→ WHAT IS EXPECTED
Check each line of the entries for the string "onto". Report only how many lines have it.

:: DATA FOR ANALYSIS

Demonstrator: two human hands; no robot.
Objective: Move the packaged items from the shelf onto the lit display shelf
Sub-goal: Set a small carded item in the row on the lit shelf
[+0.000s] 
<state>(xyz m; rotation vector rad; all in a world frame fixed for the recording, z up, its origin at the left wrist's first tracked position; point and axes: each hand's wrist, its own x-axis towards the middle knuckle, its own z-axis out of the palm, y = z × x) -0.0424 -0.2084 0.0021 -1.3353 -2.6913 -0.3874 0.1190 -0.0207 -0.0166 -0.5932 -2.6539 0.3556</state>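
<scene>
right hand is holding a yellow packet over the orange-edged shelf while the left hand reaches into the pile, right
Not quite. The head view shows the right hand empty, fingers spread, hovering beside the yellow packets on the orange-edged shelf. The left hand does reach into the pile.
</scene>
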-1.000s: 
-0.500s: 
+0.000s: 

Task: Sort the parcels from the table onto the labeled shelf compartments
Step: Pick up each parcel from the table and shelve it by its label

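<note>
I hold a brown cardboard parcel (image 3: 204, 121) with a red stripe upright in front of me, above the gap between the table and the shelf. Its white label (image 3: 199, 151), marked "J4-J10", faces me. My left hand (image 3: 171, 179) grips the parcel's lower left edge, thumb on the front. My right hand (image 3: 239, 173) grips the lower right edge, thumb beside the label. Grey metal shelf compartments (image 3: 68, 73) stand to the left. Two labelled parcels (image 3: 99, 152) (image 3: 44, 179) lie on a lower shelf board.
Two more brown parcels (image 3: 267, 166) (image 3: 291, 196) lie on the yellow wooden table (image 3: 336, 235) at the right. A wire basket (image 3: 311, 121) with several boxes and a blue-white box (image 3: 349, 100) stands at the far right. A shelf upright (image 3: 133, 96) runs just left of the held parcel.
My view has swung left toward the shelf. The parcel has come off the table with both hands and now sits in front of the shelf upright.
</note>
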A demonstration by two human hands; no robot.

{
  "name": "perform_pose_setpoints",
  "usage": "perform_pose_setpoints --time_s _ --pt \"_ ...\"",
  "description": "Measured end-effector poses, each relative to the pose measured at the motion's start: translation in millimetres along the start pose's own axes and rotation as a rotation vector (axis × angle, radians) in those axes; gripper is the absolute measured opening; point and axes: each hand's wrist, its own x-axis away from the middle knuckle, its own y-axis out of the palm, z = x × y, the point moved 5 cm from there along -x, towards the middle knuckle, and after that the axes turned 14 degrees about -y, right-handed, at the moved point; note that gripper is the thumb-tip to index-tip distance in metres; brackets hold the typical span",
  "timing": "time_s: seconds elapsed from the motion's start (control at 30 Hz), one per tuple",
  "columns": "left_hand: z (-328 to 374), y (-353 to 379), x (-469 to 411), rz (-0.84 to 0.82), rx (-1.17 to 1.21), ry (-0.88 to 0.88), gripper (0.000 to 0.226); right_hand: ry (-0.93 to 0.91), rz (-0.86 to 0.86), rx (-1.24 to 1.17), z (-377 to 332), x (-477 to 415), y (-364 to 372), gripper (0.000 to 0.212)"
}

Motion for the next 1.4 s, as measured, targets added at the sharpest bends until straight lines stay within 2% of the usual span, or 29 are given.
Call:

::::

→ ANSWER BOX
2